**Exercise description**. Once the pictures are removed, restate the listing word for word.

**Given information**.
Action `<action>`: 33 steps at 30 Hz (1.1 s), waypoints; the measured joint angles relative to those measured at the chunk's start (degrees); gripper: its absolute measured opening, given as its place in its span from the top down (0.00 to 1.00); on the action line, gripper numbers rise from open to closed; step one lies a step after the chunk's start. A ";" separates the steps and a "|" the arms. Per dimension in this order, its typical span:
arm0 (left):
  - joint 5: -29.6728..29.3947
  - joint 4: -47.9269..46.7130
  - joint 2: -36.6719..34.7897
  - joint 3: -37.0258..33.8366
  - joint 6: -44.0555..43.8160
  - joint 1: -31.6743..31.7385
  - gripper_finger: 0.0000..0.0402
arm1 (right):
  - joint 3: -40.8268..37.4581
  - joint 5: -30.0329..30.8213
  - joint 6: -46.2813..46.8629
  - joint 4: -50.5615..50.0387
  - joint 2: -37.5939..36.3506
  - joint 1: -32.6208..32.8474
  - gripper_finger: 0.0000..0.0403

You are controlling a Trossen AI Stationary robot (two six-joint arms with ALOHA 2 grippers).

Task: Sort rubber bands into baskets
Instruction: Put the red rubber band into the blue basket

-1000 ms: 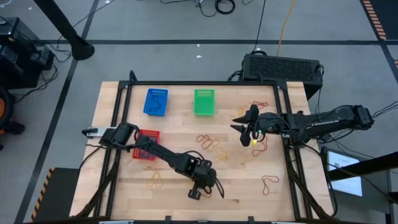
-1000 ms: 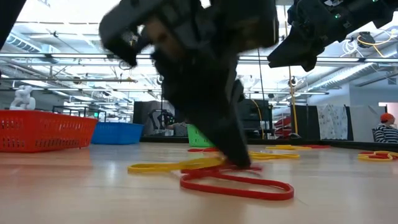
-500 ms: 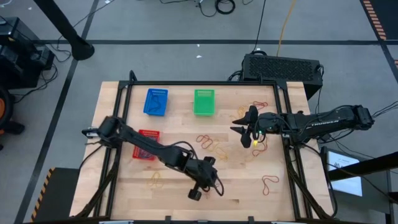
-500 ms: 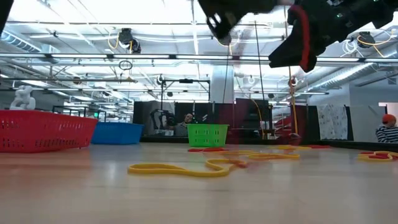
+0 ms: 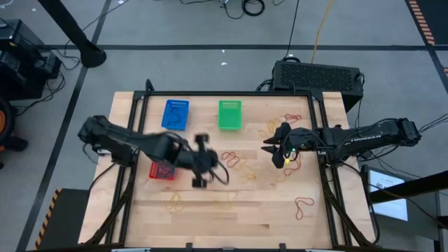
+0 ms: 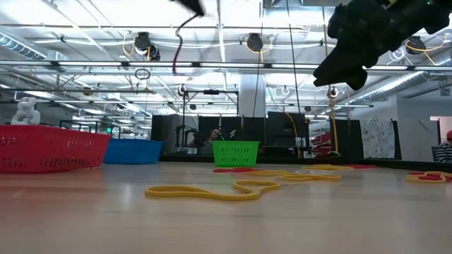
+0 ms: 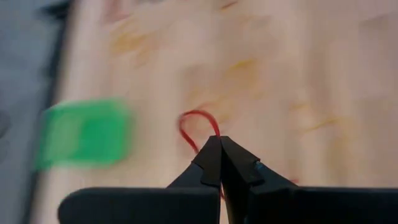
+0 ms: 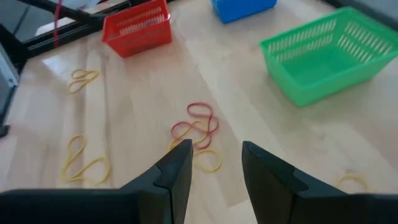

**Answer**.
Action `<action>`: 33 steps at 30 Hz (1.1 s), waypoints; the measured joint angles relative to those measured at the chunk's start (degrees); gripper: its absolute measured opening, given as its place in its span from the top down (0.00 to 1.00); on the action line, gripper numbers rise from open to closed; step one lies a step after the chunk's start. A ";" separates the steps and a "|" the arms. Per dimension in this order, its typical span:
arm0 (left):
  - joint 5: -29.6728..29.3947
  - joint 4: -47.9269..46.7130
  - joint 2: -36.6719..34.7897
  - joint 3: -37.0258..33.8366
  - joint 6: -44.0555..43.8160
  - joint 1: -31.6743..31.7385
  - gripper_finger: 0.0000..0.0402
arm1 (right):
  - joint 3: -40.8268..37.4581
  - joint 5: -30.0329..30.8213
  - joint 6: -46.2813..46.8629
  - joint 4: -50.5615..50.0387
  - joint 2: -37.5939..36.3506
  - joint 1: -32.6208..32.8474
  - gripper_finger: 0.0000..0.0403

You are controlling a Trossen AI Stationary robot (two six-joint arms with ALOHA 2 grippers).

Task: Sort rubber bands into baskets
Instruction: Put the red rubber band into the blue basket

-1000 ms: 
-1000 ms: 
-500 ms: 
-500 ms: 
+0 ms: 
+0 ms: 
+0 ms: 
+0 ms: 

This exercise calls for no further output.